Work to be completed: A line below contains "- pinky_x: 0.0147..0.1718", and a later one contains "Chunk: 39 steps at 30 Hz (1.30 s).". Repeat both, with every line between them, exactly.

+---+

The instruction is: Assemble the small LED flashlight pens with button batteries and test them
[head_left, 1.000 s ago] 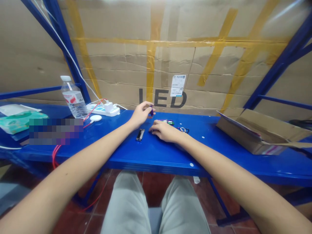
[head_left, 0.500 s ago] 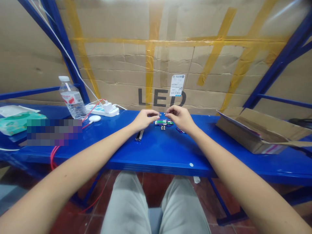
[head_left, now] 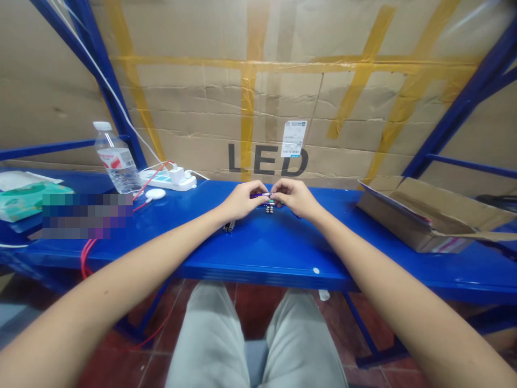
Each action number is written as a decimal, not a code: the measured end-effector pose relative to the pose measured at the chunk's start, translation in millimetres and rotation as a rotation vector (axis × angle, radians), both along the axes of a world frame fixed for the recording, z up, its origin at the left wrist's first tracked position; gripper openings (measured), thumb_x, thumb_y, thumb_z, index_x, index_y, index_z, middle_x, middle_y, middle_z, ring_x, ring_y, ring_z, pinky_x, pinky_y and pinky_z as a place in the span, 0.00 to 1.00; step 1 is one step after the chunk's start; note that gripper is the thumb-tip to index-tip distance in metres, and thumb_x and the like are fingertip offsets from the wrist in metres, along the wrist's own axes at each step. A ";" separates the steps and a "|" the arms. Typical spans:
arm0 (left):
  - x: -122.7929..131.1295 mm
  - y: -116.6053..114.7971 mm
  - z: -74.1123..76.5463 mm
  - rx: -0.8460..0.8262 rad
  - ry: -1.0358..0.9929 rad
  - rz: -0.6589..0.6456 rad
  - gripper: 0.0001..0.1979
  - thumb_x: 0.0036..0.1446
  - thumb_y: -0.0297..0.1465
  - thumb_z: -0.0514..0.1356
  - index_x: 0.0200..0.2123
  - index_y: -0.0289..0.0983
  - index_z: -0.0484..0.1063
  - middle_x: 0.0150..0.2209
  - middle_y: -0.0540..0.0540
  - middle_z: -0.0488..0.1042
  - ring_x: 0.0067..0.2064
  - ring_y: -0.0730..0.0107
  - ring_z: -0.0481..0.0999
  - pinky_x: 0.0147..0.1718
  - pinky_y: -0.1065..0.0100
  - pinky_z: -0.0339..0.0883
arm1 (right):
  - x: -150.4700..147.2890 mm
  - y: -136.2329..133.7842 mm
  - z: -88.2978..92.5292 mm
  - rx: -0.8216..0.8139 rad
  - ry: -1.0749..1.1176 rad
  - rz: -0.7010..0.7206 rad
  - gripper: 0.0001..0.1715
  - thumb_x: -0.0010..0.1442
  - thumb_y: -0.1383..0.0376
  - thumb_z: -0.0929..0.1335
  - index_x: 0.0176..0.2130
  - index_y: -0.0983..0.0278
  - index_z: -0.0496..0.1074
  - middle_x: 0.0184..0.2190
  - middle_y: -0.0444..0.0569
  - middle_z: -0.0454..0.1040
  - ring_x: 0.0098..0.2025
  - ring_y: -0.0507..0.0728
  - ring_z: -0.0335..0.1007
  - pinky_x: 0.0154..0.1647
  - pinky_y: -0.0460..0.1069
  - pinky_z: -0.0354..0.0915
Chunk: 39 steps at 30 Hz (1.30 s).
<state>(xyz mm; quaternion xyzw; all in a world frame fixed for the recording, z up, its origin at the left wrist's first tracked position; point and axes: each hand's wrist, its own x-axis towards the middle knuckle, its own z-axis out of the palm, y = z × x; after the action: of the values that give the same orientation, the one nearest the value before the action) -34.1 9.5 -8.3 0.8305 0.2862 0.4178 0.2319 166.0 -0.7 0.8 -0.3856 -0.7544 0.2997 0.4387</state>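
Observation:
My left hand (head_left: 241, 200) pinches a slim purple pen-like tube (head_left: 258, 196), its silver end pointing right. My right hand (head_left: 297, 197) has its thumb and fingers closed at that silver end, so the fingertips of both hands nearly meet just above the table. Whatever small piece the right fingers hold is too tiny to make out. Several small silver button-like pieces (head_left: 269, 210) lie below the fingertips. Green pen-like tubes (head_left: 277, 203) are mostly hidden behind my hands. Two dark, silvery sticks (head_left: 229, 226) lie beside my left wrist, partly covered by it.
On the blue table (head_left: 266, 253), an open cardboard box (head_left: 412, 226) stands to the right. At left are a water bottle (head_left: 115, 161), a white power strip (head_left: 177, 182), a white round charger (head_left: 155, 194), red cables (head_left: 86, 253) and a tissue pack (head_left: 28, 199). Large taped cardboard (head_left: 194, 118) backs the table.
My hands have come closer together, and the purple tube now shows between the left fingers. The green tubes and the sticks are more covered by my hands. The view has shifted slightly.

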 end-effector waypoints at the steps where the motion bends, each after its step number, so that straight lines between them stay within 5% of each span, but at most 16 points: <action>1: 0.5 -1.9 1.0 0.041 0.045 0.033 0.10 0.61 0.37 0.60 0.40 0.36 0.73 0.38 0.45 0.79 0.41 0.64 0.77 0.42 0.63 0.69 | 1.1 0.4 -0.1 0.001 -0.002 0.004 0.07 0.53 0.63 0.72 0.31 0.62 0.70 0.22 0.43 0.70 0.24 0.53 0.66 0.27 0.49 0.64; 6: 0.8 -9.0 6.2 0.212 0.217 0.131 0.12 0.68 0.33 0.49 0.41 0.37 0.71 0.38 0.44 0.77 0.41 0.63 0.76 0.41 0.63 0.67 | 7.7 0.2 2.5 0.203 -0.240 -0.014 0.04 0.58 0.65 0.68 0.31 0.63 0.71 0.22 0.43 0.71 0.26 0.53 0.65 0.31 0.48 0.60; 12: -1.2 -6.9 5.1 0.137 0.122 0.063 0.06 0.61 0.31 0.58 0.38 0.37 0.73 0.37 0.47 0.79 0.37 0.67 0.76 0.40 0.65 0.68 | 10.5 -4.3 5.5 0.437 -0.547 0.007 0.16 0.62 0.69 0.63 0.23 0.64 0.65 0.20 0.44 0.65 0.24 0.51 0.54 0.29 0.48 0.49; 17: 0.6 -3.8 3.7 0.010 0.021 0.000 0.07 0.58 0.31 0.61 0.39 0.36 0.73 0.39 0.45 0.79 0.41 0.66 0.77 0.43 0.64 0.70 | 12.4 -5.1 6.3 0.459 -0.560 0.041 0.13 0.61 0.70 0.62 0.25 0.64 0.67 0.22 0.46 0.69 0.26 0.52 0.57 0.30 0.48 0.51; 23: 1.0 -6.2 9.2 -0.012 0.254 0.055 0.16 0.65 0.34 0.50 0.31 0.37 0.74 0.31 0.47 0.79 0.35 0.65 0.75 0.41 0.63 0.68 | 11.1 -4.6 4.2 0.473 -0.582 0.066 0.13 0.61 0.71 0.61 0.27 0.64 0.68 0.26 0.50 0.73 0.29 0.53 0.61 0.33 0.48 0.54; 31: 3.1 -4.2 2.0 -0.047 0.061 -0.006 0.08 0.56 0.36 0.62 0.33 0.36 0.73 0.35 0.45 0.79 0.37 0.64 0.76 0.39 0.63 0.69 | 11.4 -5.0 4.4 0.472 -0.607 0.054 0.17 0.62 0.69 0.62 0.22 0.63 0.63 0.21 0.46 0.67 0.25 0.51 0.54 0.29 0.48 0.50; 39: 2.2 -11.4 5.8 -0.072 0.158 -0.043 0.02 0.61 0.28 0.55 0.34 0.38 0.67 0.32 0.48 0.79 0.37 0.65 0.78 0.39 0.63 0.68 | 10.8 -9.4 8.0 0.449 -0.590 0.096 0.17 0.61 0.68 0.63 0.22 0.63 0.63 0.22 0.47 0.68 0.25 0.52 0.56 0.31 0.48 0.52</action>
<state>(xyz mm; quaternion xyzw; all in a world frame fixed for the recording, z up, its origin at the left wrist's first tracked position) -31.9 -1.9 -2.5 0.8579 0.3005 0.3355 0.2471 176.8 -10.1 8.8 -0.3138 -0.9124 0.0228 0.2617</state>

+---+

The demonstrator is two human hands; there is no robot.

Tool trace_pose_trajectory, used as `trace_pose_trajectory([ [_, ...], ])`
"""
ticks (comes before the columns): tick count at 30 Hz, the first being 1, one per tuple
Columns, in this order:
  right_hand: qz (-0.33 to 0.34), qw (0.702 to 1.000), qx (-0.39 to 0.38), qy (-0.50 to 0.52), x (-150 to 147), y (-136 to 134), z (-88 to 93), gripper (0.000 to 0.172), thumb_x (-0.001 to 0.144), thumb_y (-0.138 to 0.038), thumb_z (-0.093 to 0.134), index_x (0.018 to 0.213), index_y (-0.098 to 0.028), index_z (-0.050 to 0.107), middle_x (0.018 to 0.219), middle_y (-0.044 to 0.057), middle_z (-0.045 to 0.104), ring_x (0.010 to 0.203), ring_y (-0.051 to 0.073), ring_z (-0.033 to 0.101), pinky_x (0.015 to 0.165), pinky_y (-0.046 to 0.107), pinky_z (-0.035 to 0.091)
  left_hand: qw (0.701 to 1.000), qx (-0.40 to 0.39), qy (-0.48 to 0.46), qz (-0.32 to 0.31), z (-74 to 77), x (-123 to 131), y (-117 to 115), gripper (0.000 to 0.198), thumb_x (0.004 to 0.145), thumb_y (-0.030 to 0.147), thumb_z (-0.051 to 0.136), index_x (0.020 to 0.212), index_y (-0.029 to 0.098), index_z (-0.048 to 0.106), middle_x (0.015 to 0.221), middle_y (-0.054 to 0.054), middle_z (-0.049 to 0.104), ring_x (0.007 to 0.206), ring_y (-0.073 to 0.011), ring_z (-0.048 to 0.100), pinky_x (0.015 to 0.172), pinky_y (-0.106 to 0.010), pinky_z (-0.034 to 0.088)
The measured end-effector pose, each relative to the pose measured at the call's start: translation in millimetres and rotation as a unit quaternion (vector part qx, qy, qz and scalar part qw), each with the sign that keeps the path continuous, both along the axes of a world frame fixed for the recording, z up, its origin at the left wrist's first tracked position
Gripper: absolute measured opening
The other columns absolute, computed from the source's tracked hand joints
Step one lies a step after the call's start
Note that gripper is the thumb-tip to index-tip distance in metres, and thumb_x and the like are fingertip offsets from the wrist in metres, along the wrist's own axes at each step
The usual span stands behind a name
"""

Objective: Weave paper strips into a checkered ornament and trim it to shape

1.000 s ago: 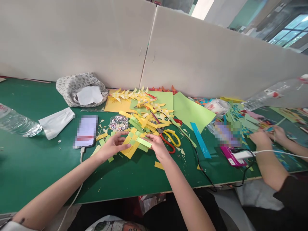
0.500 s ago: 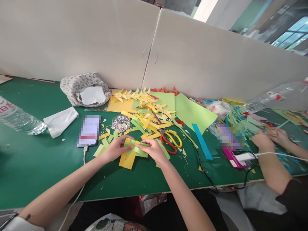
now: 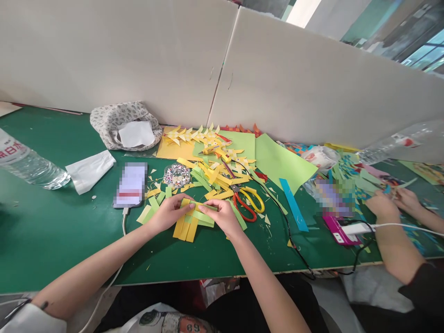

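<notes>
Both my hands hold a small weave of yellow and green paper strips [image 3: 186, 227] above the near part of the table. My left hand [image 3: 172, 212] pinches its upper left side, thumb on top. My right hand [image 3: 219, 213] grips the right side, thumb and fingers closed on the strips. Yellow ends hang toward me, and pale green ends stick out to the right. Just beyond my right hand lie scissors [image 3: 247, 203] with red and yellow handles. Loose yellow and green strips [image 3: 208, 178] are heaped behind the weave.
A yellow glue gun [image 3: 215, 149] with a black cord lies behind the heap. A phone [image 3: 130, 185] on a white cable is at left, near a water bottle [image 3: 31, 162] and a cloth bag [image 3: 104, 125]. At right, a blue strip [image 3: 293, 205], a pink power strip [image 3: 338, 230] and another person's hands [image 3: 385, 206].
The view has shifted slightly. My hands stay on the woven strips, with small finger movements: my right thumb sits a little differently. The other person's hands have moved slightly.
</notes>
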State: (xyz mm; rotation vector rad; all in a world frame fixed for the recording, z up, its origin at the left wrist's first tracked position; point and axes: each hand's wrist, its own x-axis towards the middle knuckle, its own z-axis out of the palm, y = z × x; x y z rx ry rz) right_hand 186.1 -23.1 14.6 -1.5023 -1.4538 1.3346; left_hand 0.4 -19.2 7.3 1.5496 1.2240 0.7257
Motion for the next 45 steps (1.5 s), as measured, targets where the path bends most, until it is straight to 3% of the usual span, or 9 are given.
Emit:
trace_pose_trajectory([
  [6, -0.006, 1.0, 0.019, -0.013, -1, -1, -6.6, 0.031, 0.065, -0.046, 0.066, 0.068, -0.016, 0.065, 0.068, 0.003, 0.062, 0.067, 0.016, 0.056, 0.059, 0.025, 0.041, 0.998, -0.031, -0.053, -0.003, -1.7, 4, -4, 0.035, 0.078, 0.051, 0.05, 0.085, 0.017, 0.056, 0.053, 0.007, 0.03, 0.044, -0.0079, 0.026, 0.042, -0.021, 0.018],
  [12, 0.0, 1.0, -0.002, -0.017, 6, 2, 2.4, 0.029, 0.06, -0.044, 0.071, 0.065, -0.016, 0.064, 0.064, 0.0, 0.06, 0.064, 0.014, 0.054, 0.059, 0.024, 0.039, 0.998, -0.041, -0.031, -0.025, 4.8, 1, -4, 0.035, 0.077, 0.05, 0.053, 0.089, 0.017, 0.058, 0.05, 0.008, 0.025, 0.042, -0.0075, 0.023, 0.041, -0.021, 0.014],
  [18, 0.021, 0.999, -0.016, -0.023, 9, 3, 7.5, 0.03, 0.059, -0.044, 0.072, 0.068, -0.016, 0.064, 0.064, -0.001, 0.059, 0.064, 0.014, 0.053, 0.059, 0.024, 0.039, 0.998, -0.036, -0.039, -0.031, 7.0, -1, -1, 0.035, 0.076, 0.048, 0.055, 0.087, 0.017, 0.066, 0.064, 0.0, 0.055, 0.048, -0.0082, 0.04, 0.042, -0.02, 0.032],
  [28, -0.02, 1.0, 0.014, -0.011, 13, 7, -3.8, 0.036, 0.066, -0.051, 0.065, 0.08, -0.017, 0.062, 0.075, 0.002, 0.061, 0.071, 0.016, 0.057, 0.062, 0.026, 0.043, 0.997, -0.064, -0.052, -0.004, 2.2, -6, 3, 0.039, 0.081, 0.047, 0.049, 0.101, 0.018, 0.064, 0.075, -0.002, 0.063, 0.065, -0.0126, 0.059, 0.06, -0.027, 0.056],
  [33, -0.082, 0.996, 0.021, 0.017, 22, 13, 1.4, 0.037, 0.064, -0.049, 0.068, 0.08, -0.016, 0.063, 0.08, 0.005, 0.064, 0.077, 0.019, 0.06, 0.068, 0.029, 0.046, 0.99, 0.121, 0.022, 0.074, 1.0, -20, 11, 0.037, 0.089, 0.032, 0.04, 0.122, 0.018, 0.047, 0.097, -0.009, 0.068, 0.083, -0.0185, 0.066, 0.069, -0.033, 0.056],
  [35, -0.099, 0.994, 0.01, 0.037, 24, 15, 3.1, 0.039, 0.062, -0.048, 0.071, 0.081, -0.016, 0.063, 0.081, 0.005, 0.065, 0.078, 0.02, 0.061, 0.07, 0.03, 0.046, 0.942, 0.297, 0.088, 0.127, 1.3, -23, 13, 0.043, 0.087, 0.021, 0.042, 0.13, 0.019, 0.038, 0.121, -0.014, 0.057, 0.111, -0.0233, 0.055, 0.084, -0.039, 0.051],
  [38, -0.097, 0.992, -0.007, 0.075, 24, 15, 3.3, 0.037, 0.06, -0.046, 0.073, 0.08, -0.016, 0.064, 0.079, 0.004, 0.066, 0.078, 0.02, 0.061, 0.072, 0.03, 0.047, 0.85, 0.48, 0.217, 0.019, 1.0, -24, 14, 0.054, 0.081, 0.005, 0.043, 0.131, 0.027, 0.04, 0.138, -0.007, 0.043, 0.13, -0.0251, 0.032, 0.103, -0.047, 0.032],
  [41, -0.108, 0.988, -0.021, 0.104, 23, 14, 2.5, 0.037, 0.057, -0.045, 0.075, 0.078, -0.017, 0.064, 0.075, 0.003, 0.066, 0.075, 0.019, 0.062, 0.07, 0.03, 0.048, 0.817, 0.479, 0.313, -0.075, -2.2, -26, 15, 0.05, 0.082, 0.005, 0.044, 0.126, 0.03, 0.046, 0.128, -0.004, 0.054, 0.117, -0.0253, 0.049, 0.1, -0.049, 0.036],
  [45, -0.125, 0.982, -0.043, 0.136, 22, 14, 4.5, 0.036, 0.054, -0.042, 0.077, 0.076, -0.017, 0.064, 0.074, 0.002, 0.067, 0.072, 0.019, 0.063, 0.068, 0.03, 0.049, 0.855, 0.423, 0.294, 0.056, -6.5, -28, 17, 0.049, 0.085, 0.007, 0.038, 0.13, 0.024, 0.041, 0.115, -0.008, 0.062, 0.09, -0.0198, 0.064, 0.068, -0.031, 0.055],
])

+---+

Result of the exercise:
  - pinky_x: 0.0147..0.1718
  - pinky_y: -0.1065..0.0100
  - pinky_z: -0.0339..0.0883
arm1 (right):
  - x: -150.4700..147.2890 mm
  - y: -136.2329..133.7842 mm
  - z: -88.2978..92.5292 mm
  - rx: -0.8216..0.8139 rad
  - ry: -1.0749..1.1176 rad
  - rz: -0.7010..0.7206 rad
  - gripper: 0.0001..0.1715
  - thumb_x: -0.0010..0.1442
  - thumb_y: -0.1383..0.0376
  - thumb_z: -0.0929..0.1335
  - index_x: 0.0176..0.2130
  - index_y: -0.0983..0.0278
  - index_z: -0.0496..0.1074
  - middle_x: 0.0184..0.2190
  - middle_y: -0.0444..0.0569
  - middle_z: -0.0454..0.1040
  - ring_x: 0.0098..0.2025
  - ring_y: -0.0507..0.0728
  - ring_z: -0.0335..0.1007
  - pinky_x: 0.0154..0.1647
  - pinky_y: -0.0460..0.1069
  - pinky_z: -0.0354..0.0915
Chunk: 39 steps at 30 Hz (1.30 s).

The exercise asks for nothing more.